7 Imputation Performance Analysis: Comparing RMF and FSF

7.1 Introduction

As mentioned earlier in the imputation workflow, we conducted a performance analysis to explore the optimal combination of imputation X-variables to use in the imputation algorithm. As we conducted this analysis in both the RMF and FSF (and ran the imputation algorithm in both these areas), it is worth sharing the results of the performance analyses. First, some background on the performance analysis itself.

We examined imputation performance using combinations of N = 3, N = 5, and N = 7 X-variables, and K = 1, K = 3, and K = 5 nearest neighbors. We filtered the X-variables into three categories: ALS metrics, EFI attributes, and all variables combined. We were interested to understand whether EFI attributes improved performance as opposed to using ALS metrics derived directly from the point cloud. We included polygon centroid coordinates (x and y) as well as Sentinel-2 red-edge 2 surface reflectance in all categories. We determined the optimal outputs by calculating an average error metric using the following logic:

  1. We first derived the error (100 – accuracy) of the four species composition metrics and calculated the mean value.
  2. We then calculated z-scores by centering and scaling the RMSD of age and mean error of species composition by subtracting the mean from each value and dividing by the standard deviation.
  3. We then averaged the two z-scores and used the minimum value to dictate optimal models, filtering by category (ALS, EFI, and combined) and combination of n and k.

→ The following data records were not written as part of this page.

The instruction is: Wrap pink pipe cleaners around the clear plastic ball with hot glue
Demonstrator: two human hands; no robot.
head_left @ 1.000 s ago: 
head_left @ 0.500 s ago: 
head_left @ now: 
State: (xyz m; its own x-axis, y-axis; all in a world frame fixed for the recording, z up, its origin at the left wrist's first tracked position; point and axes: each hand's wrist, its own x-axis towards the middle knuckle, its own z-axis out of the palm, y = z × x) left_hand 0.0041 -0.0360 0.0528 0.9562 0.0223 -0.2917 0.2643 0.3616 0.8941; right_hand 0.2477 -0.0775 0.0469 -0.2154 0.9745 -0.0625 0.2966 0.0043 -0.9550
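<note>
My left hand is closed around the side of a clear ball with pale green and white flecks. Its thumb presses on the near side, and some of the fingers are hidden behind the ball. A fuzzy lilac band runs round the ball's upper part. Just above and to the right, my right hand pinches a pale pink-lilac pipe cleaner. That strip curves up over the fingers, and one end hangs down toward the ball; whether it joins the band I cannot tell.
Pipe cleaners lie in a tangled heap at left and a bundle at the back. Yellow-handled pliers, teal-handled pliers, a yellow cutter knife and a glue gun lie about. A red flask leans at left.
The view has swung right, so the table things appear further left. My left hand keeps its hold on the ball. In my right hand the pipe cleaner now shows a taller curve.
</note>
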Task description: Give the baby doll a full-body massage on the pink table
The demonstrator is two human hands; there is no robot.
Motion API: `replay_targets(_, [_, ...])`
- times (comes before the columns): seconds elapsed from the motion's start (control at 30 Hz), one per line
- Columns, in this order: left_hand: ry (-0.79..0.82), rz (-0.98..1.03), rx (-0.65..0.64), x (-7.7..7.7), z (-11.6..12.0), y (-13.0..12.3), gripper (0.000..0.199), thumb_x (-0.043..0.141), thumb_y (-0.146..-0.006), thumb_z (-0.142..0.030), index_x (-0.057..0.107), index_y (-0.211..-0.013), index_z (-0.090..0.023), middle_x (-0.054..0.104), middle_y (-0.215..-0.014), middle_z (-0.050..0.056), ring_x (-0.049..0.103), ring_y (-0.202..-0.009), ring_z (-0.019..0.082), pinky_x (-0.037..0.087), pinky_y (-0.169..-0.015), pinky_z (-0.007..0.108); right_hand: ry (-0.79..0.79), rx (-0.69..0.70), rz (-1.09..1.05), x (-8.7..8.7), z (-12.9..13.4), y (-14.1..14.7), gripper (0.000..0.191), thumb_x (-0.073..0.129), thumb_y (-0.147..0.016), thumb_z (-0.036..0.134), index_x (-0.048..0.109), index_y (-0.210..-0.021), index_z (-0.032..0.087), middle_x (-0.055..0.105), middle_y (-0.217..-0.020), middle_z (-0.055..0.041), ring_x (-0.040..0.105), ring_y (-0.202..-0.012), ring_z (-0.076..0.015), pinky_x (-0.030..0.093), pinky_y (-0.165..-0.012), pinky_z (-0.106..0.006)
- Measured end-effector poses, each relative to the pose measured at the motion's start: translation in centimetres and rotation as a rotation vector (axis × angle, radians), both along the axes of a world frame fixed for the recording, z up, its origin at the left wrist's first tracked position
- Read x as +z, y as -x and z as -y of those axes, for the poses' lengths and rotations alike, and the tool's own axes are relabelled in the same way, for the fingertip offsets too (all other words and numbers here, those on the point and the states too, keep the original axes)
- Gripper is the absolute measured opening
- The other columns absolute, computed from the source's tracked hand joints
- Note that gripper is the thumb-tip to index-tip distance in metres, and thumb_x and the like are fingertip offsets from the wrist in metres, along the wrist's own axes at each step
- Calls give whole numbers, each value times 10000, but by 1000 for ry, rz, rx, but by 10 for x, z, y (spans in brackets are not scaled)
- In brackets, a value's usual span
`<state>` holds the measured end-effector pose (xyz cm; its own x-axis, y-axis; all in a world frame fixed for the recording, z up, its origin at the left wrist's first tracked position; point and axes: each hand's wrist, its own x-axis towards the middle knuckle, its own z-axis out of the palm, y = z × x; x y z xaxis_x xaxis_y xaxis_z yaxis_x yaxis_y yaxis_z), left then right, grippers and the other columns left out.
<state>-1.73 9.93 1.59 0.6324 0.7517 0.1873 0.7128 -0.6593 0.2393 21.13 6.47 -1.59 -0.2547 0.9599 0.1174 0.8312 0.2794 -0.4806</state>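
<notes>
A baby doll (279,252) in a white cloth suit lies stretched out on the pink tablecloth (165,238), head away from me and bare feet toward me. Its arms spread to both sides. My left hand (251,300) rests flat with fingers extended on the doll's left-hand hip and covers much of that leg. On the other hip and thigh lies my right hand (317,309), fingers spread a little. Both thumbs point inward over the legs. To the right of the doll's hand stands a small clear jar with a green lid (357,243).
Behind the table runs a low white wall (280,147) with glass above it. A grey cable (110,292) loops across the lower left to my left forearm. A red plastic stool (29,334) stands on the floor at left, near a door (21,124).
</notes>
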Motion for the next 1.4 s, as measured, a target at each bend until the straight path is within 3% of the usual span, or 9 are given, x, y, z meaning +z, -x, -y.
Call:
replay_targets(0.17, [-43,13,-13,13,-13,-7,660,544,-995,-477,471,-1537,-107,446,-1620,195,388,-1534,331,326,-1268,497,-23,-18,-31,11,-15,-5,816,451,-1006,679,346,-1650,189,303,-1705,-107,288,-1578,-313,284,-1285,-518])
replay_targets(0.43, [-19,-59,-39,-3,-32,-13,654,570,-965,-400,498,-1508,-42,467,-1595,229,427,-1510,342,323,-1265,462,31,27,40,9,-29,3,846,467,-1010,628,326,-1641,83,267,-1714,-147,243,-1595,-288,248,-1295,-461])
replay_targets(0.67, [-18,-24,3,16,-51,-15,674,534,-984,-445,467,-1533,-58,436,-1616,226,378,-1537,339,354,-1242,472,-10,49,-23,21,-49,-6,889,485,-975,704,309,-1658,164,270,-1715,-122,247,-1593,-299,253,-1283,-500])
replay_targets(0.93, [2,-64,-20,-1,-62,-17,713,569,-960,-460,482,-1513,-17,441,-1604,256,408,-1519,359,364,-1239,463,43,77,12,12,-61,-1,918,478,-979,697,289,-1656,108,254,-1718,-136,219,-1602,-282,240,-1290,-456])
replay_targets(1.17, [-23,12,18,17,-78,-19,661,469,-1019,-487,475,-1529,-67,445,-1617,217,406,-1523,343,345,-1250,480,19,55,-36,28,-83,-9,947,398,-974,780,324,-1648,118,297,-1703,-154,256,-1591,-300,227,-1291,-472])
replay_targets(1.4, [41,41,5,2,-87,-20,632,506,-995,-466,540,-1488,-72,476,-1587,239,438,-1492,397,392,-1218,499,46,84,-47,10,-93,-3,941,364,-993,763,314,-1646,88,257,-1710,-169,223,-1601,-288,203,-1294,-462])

Because we calculated the average error z-scores on the full set of model outputs, we compared performance within as well as between categories.

We used the optimal set of X-variables for imputation in the RMF and FSF based on the performance analysis in each respective study area.

7.2 Results in RMF

We do not run the entire code for the performance analysis here – only results from optimal model outputs are displayed.

Imputation X-Variable Performance Results over RMF

We ran the kNN imputation algorithm using every combination of 24 X-variables, n = 3/5/7 and k = 1/3/5. The optimal outputs from each category all had n = 7 and k = 5, and performed similarly with respect to accuracy when estimating age and species composition. Restricting n = 3 reduced age MAE and 5 functional group classification accuracy. N = 7 and N = 5 performed similarly. Restricting k = 3 reduced performance slightly. The rule k = 1 further reduced performance. The combined results are identical to the ALS only results, meaning EFI attributes did not increase performance in the RMF. Many ALS and EFI variables are highly correlated and therefore certain variables are interchangeable with similar performance.

7.3 Results in FSF

Imputation X-Variable Performance Results over FSF

In FSF, we had slightly different EFI attributes and ran the kNN imputation algorithm using every combination of 22 X-variables, n = 3/5/7 and k = 1/3/5. The optimal outputs varied substantially in characteristics when compared to the FRI. The optimal combined model had N = 7, K = 5, and a combination of mostly EFI attributes and one ALS metric (zpcum8). The optimal model in the ALS only category did not actually include any ALS metrics, only the three auxiliary variables: b6, x, and y. The optimal model from the EFI only category had N = 5. All optimal models had K = 5.

7.4 Comparing Results

The performance results from the RMF and FSF show different trends. ALS metrics were important drivers of imputation performance in the RMF, whereas in the FSF EFI attributes were much more important. In the FSF, an imputation model driven by the three auxiliary variables actually performed more optimally than when ALS metrics were included (ALS only category). The optimal combined model in the FSF included three EFI attributes: biomass (agb), basal area (ba), and gmvwl (gross merchantable volume whole log). MAE of age and leading/second species classification accuracy did not vary substantially between RMF and FSF. Three species classification accuracy was higher in FSF.

Why the varying results between the RMF and FSF? One idea is that The RMF and FSF comprise different ecosystems, with the FSF being more complex (based on number of different species included in photo-interpreted species composition). EFI attributes are calibrated with ground plots and thus may be more important to correct discrepancies in complex ecosystems.